Directions for this task:
Your answer is the lines below, exactly, from the one that contains "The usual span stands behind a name" through the one that contains "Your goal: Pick", both included.

Records from a data source
Start of Block

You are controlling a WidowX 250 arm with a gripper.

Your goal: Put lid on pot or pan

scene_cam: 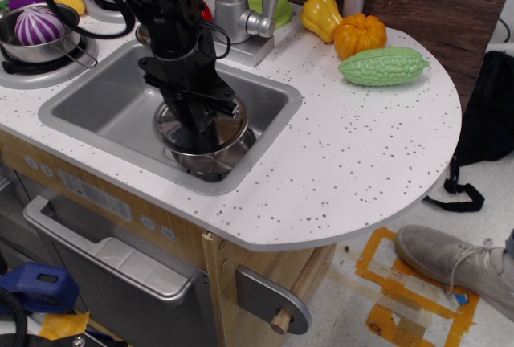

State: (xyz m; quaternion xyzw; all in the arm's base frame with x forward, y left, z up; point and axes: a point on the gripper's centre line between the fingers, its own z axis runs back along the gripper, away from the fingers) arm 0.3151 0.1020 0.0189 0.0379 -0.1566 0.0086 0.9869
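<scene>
The shiny round steel lid (170, 120) hangs in my gripper (199, 119) over the right part of the grey sink (96, 102). The gripper is shut on the lid's centre, and its black fingers hide the knob. The small shiny steel pot (228, 155) stands on the sink floor directly under the lid. The lid sits slightly tilted, just above or touching the pot's rim; I cannot tell which. The arm comes down from the upper left.
The steel faucet (239, 11) stands right behind the sink. A long-handled pot with a purple-and-white vegetable (36, 30) sits on the burner at the left. A green gourd (383, 66), an orange pumpkin (359, 35) and a yellow pepper (321, 14) lie at the back right.
</scene>
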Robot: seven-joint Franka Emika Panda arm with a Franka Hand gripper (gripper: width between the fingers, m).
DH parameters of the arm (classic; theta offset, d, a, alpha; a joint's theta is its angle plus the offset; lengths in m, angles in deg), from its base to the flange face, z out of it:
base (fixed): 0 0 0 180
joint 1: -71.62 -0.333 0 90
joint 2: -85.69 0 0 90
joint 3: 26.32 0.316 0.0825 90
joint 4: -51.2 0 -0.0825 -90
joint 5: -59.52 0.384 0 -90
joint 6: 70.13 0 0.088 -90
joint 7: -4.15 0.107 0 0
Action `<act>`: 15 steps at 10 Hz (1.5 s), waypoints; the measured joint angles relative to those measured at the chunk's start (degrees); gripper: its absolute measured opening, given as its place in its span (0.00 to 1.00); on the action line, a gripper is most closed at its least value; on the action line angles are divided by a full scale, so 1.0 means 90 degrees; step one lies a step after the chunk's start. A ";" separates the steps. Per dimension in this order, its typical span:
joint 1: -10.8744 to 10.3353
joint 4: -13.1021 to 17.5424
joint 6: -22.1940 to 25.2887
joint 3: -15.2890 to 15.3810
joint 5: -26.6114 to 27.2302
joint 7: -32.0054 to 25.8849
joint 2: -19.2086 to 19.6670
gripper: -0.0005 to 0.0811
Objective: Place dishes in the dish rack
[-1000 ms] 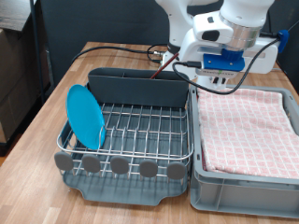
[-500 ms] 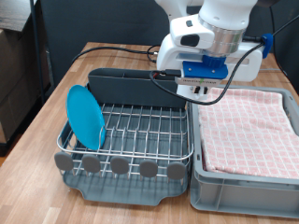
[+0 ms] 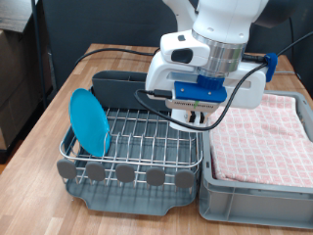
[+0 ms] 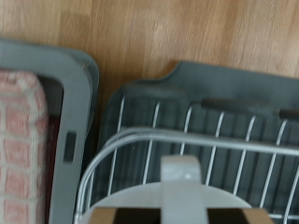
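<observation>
Gripper: the gripper (image 3: 199,118) hangs over the dish rack's wire grid, at the exterior view's right side of the rack, next to the grey crate.
Fingers: short dark tips show under the blue-fronted hand; whether they are spread, pressed together or pinching anything cannot be told from either view.
Light-blue plate: the light-blue plate (image 3: 90,122) stands on edge in the wire grid at the exterior view's left side of the rack, well apart from the gripper.
Dish rack: the dish rack (image 3: 137,147) (image 4: 196,140) sits on the wooden counter (image 3: 49,127), with round grey tabs along its near edge and the tall grey utensil trough (image 3: 122,91) at its far side.
Grey crate: the grey crate (image 3: 256,186) lined with pink checked cloth stands just beside the rack, on the exterior view's right.
Wrist view: blurred; it shows the wire grid, dark tray, crate edge and bare wood.
</observation>
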 joint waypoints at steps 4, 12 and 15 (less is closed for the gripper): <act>0.0131 0.0756 -0.0065 0.0081 0.0239 -0.0452 0.0613 0.09; 0.0219 0.0979 -0.0147 0.0090 0.0829 -0.0383 0.0654 0.09; 0.0292 0.0979 -0.0345 0.0127 0.1114 -0.0396 0.0841 0.09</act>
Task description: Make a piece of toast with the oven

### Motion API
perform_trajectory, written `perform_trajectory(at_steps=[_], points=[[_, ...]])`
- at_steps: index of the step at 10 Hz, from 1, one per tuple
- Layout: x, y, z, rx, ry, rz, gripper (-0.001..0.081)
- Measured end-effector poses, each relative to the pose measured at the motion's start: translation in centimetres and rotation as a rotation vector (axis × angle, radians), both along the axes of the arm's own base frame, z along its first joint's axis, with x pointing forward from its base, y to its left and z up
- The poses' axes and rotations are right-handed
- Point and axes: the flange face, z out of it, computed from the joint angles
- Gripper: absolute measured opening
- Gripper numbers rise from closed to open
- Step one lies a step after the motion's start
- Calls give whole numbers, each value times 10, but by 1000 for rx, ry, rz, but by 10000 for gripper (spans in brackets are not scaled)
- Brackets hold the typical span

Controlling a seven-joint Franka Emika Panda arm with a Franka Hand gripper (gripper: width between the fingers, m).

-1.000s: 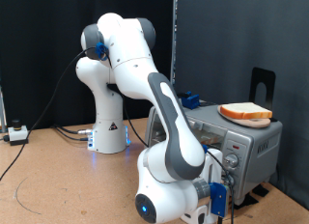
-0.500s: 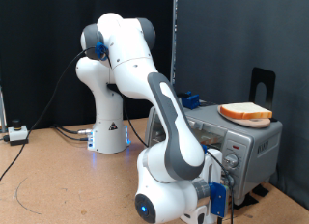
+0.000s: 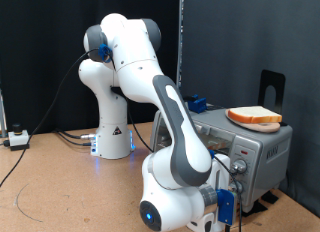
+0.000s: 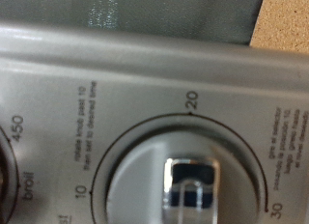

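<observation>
The silver oven point(image 3: 262, 152) stands at the exterior view's right. A slice of toast point(image 3: 254, 116) lies on a round orange plate point(image 3: 268, 127) on top of it. My gripper point(image 3: 236, 174) is low down, right at the oven's front control panel, and my arm hides most of the oven's front. The wrist view is filled by the grey panel point(image 4: 145, 74) and one round timer knob point(image 4: 193, 178) with marks 10, 20 and 30, seen very close. My fingers do not show in the wrist view. The second slice is out of view.
The arm's white base point(image 3: 112, 137) stands on the brown table point(image 3: 60, 187) at the exterior view's centre left. Cables run along the table to a small white box point(image 3: 17, 138) at the far left. A black stand point(image 3: 271, 89) rises behind the oven.
</observation>
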Motion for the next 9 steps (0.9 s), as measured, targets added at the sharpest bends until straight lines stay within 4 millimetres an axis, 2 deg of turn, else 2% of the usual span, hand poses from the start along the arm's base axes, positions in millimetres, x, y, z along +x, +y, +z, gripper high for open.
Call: perform_trajectory(at_steps=[6, 8, 9], points=[[2, -2, 1, -3, -4, -4, 806], [2, -2, 1, -3, -4, -4, 540], [2, -2, 1, -3, -4, -4, 540]])
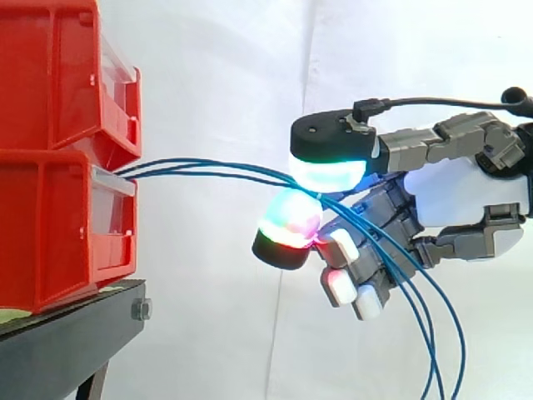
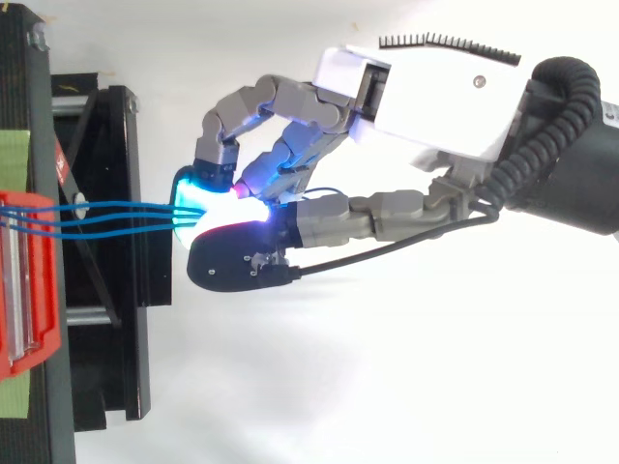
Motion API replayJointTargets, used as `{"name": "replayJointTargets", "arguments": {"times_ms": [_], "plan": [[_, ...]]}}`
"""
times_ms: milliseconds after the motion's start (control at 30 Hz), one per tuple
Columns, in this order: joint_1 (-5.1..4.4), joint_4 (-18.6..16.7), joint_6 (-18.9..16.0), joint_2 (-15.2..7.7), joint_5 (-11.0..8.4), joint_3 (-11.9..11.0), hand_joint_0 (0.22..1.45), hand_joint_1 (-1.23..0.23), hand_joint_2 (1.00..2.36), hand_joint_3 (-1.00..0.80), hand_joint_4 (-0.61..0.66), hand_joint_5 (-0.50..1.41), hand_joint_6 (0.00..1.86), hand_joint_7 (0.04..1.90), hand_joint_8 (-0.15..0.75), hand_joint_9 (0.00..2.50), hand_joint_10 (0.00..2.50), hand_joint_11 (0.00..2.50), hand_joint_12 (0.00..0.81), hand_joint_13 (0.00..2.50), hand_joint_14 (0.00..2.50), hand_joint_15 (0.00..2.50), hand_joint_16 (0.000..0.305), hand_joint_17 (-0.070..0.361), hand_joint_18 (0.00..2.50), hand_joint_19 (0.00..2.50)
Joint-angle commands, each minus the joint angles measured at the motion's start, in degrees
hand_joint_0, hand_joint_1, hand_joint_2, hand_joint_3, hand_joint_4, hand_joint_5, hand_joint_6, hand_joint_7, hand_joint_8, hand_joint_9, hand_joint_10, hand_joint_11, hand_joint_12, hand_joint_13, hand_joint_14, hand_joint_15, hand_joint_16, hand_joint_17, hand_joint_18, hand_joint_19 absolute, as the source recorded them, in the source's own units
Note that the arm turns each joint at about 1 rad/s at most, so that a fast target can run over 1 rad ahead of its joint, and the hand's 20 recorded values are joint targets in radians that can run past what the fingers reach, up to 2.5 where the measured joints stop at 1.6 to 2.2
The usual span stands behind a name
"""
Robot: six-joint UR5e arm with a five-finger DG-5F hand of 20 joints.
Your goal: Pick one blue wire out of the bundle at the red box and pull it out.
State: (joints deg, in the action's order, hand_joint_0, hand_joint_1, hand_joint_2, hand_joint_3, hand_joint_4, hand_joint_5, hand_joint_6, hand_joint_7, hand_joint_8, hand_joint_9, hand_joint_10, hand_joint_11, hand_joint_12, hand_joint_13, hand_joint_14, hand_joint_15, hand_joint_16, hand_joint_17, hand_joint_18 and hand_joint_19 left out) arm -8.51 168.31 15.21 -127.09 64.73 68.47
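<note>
Three thin blue wires [image 1: 208,169] run out of the gap between the two stacked red boxes [image 1: 50,225] and stretch right, almost level, to my hand [image 1: 466,196]. A cyan-green glowing pad [image 1: 329,167] presses down from above and a magenta-red one [image 1: 287,221] presses up from below, pinching the wires where they cross. I cannot tell whether one wire or more lies in the pinch. Behind the pinch the wires hang down to the lower right [image 1: 433,333]. From above, the wires [image 2: 126,215] leave the red box [image 2: 29,280] and end under my hand's [image 2: 435,97] glowing pads.
The red boxes stand on a black stand [image 1: 67,342] at the left, with its frame [image 2: 106,290] between box and hand in the top view. Other curled fingers with white pads [image 1: 341,283] sit below the pinch. A white curtain is behind.
</note>
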Motion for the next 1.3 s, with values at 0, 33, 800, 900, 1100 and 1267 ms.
{"name": "replayJointTargets", "arguments": {"times_ms": [0,33,800,900,1100,1267], "plan": [[0.16,-0.1,0.1,0.0,0.05,0.0,0.58,-0.69,1.01,-0.3,0.24,-0.17,0.9,0.86,0.358,0.97,0.01,1.06,0.426,0.98,0.02,0.69,0.055,0.124,0.87,0.66],[0.16,-0.1,0.1,0.0,-0.13,0.0,0.58,-0.67,1.01,-0.33,0.25,-0.17,0.9,0.86,0.361,0.96,0.01,1.07,0.423,0.98,0.02,0.68,0.055,0.124,0.86,0.67],[1.74,0.4,0.4,0.0,0.05,0.0,0.6,-0.72,1.02,-0.17,0.19,-0.17,0.91,0.89,0.37,0.97,0.01,1.08,0.425,0.99,0.02,0.69,0.055,0.124,0.88,0.65],[1.83,0.3,0.3,0.0,0.05,0.0,0.62,-0.8,1.02,-0.15,0.13,-0.18,0.92,0.92,0.368,0.96,0.01,1.08,0.422,0.98,0.02,0.69,0.055,0.123,0.89,0.64],[1.92,0.3,0.2,0.0,0.05,-0.3,0.71,-0.91,1.02,-0.2,0.17,-0.21,0.96,0.9,0.353,0.86,0.01,1.04,0.423,0.95,0.02,0.65,0.055,0.125,0.9,0.56],[2.27,0.4,0.2,0.0,0.05,-0.6,0.59,-0.82,1.01,-0.41,0.21,-0.21,0.93,0.86,0.351,0.83,0.01,1.04,0.424,0.9,0.02,0.66,0.057,0.129,0.86,0.61]]}}
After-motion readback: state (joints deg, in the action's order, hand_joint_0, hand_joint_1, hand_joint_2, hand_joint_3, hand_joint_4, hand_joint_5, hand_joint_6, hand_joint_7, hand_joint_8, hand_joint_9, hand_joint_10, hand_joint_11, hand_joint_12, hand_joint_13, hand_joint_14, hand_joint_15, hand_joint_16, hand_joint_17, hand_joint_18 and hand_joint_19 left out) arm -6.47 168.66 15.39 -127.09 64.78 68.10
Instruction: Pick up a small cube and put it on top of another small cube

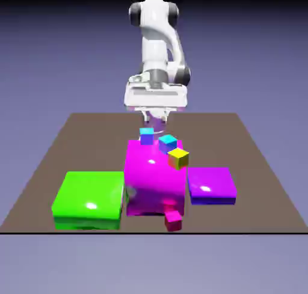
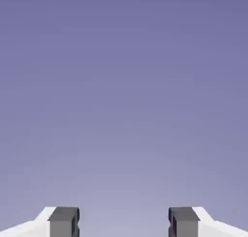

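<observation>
Four small cubes show: the crimson cube (image 1: 173, 220) sits on the table (image 1: 258, 160) at the front foot of the big magenta block (image 1: 153, 178), while one blue (image 1: 146, 135), one cyan (image 1: 168, 143) and one yellow (image 1: 178, 158) seem to rest behind or on it. Two flat slabs flank the block, one green (image 1: 89, 199) and one purple (image 1: 210, 184). The gripper (image 2: 124, 222) is spread wide and empty, facing plain backdrop.

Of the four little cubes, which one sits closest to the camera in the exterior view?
The crimson small cube, alone on the table at the front foot of the big magenta block; the blue, cyan and yellow ones cluster farther back.
</observation>
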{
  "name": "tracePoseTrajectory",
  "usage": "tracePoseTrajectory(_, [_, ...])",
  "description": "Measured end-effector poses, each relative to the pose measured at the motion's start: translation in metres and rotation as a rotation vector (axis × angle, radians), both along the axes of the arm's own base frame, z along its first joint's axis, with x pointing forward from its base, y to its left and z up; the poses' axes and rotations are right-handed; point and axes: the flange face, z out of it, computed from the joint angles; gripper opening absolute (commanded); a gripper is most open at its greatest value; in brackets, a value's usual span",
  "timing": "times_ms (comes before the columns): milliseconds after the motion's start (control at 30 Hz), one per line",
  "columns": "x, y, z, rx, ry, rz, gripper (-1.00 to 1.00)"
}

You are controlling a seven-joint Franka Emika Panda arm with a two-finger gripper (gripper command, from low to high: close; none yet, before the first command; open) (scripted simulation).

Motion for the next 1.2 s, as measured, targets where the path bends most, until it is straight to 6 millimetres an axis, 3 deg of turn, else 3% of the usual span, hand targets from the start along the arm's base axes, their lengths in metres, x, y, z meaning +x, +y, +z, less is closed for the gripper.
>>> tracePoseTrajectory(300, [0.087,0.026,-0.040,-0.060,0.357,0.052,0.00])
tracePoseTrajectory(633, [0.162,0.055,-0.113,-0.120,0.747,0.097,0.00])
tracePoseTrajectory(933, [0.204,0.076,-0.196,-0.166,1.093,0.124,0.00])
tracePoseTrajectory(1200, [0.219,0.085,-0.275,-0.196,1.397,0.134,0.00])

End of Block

The completed task:
The usual span stands behind a name
"""
Robot: six-joint UR5e arm with a five-finger DG-5F hand of 20 joints.
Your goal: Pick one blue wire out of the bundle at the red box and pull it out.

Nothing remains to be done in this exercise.